=== WHAT THE TASK ASKS ===
With pictures left out, write out exactly every line from the start of the data through the one that contains "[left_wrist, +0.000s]".

***

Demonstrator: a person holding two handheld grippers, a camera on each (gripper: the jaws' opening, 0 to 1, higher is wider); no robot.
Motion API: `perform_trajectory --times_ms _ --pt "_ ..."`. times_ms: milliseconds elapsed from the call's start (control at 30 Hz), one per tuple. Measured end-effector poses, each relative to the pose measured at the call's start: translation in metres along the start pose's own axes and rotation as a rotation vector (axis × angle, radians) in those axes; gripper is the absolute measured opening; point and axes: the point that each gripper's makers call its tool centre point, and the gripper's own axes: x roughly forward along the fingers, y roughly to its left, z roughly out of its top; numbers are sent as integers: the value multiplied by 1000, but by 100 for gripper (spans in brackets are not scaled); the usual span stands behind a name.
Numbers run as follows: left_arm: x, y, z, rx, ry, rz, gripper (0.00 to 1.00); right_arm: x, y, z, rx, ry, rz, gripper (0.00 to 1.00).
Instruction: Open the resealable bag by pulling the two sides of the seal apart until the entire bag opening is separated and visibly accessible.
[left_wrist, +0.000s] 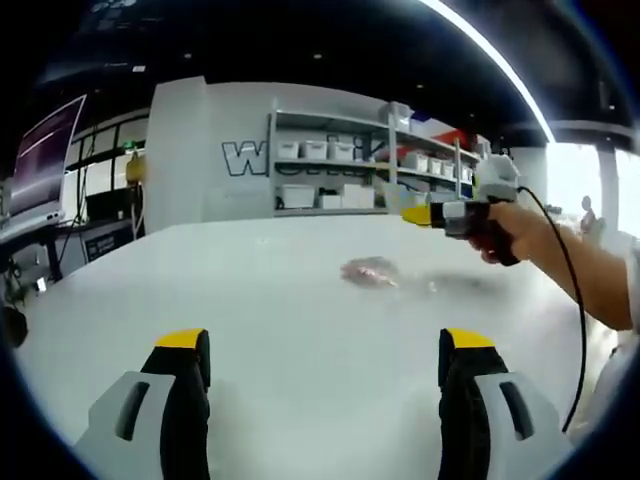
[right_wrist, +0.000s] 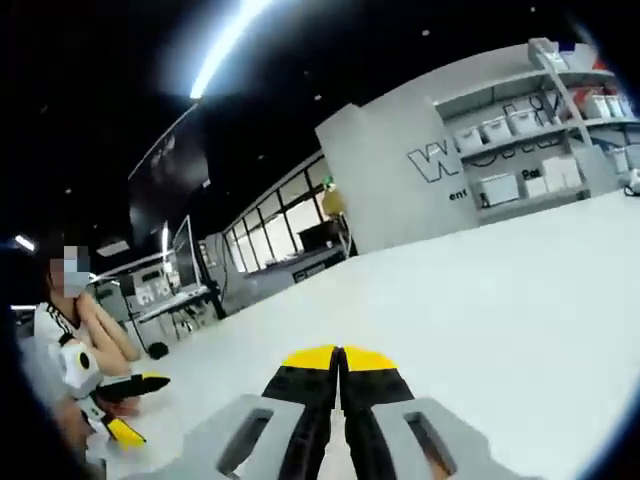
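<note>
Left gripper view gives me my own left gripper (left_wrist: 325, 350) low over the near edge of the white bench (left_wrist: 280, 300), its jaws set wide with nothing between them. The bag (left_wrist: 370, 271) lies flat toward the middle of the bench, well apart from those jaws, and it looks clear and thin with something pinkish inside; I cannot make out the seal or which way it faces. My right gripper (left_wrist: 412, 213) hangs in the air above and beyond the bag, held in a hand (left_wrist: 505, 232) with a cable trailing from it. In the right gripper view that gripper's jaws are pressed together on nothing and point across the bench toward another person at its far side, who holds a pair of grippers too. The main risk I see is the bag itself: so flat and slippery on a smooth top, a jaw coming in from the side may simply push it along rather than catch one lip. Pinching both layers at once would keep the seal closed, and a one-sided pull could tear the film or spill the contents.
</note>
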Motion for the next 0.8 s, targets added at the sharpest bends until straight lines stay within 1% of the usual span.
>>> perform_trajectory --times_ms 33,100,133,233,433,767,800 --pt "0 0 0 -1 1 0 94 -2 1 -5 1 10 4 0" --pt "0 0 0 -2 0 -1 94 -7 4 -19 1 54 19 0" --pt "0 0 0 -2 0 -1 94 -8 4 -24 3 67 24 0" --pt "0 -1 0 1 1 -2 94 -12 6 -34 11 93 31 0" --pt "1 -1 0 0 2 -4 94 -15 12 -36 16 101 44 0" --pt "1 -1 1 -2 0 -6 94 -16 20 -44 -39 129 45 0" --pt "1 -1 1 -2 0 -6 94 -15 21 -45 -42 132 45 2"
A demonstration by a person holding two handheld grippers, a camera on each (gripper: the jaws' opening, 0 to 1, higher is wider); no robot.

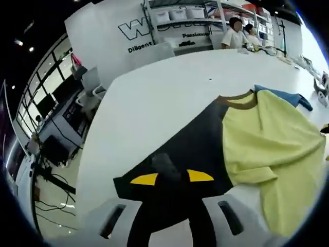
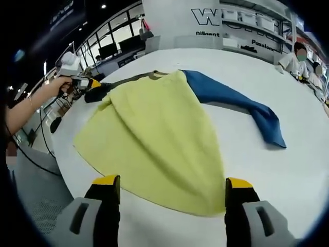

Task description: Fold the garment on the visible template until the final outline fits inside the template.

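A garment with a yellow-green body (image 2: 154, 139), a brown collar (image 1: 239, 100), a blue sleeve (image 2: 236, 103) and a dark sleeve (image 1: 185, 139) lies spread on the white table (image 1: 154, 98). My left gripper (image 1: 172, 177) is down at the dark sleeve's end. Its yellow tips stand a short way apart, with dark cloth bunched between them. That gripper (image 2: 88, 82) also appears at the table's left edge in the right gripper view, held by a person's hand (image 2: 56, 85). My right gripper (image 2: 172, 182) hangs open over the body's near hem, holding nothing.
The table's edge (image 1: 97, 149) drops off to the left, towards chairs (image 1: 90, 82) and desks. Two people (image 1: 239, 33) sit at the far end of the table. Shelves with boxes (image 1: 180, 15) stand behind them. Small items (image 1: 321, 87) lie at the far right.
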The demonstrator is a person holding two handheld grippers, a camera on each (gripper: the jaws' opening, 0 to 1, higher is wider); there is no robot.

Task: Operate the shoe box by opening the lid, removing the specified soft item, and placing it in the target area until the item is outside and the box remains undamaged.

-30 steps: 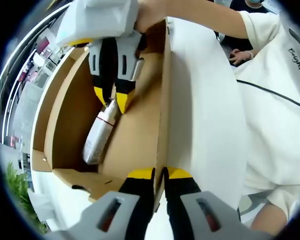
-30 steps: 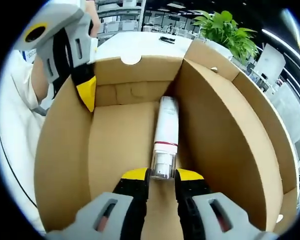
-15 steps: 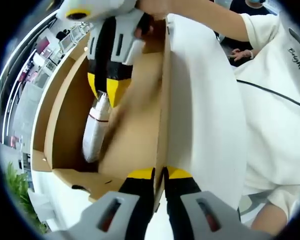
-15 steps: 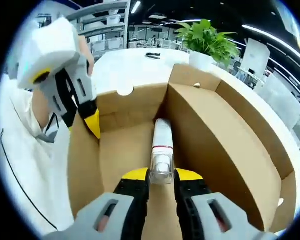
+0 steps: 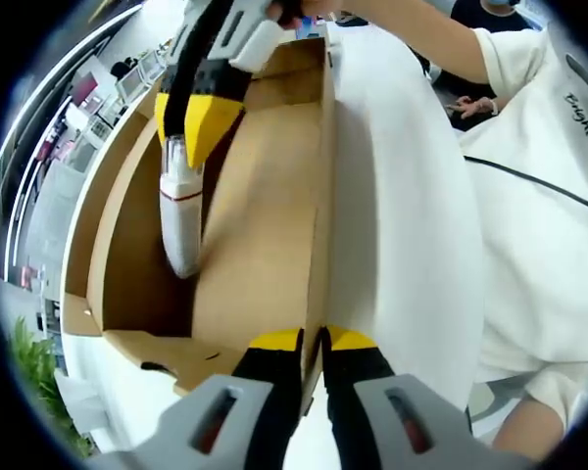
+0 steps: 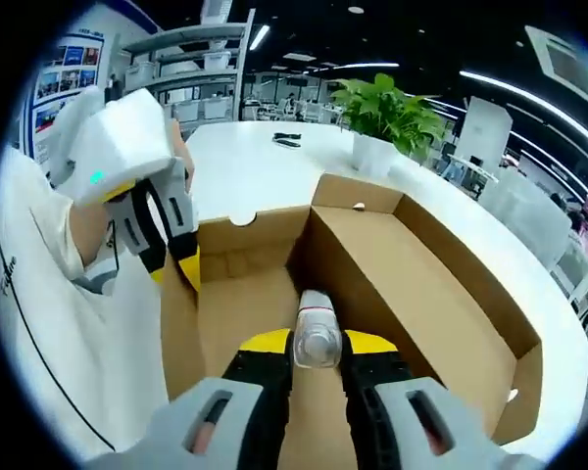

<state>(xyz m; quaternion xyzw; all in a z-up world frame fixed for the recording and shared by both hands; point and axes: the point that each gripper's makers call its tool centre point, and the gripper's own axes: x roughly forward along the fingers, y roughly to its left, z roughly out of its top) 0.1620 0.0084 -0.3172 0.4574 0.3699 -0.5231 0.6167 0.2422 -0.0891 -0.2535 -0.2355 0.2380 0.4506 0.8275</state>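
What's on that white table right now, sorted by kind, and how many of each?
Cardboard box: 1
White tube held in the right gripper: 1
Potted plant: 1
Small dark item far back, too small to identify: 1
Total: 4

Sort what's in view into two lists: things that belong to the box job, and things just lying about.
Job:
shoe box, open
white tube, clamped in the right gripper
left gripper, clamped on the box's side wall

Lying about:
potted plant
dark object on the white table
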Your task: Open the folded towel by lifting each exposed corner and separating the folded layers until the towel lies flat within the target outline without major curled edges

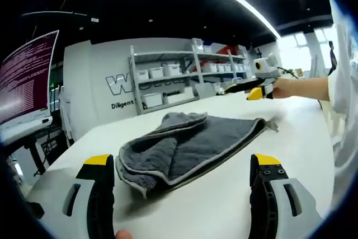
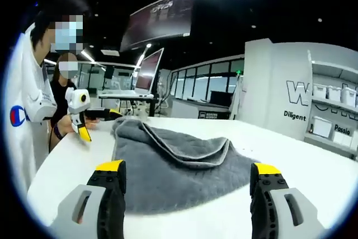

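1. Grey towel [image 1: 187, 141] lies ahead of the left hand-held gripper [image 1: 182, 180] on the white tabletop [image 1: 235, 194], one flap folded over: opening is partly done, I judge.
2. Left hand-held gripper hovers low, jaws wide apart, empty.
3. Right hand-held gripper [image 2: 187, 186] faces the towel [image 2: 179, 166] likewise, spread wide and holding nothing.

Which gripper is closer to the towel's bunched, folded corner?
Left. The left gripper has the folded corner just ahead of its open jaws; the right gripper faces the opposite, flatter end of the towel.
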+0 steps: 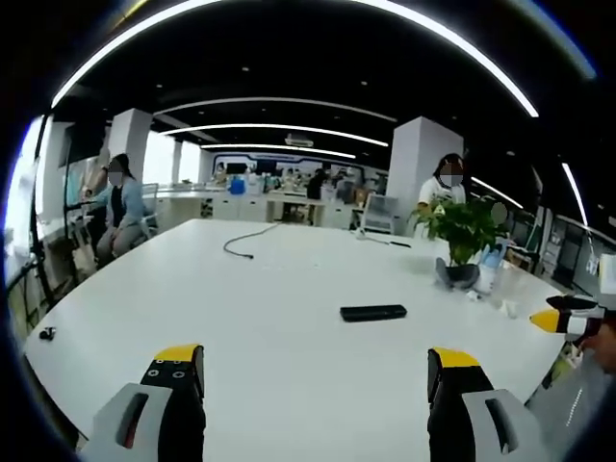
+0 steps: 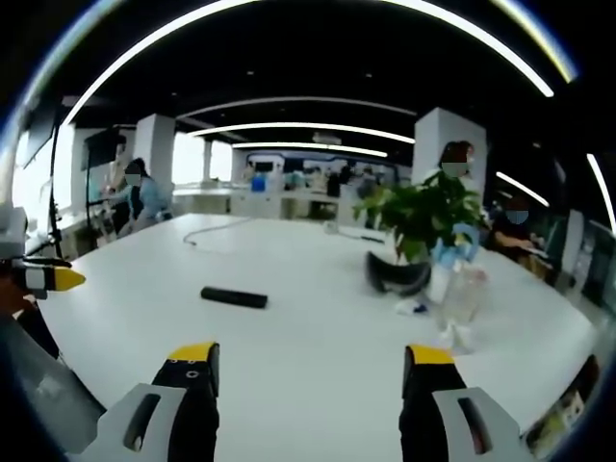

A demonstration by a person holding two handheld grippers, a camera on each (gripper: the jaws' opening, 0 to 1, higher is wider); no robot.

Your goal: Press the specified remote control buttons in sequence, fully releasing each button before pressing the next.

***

=== TASK ANSWER ===
Demonstrator: a person holding two handheld grippers, a camera on each (gripper: the jaws' opening, 0 to 1, higher is wider); no robot.
Motion API: `perform_trajectory --times_ms _ --pt "_ ..."`. times_ms: milliseconds elapsed from the call's start (control at 30 Hz), one per tuple. Measured end-effector poses, each relative to the pose measured at the call's start: translation in metres along the start pose's own axes and rotation as a rotation vector (axis × angle, radians) in those axes; gripper is the absolute measured opening; point and axes: the point that each gripper's makers call its tool centre point, and the gripper's own axes: x roughly forward along the fingers, y roughly to its left, z roughly out of its top; numbers are sent as integers: the value multiplied by 1000, but by 100 for gripper (spans in brackets are not scaled); the usual span stands behind a name.
Numbers run as follows: left_arm: x, y, z, rx, ry, rz, gripper (0.00 to 1.00); right_arm: x, y, z, rx, ry, rz, gripper (0.00 to 1.00).
Instruction: Open the resealable bag by pulling the two sides of the seal apart until the entire bag opening is separated and visibly accessible.
[left_wrist, +0.000s] 

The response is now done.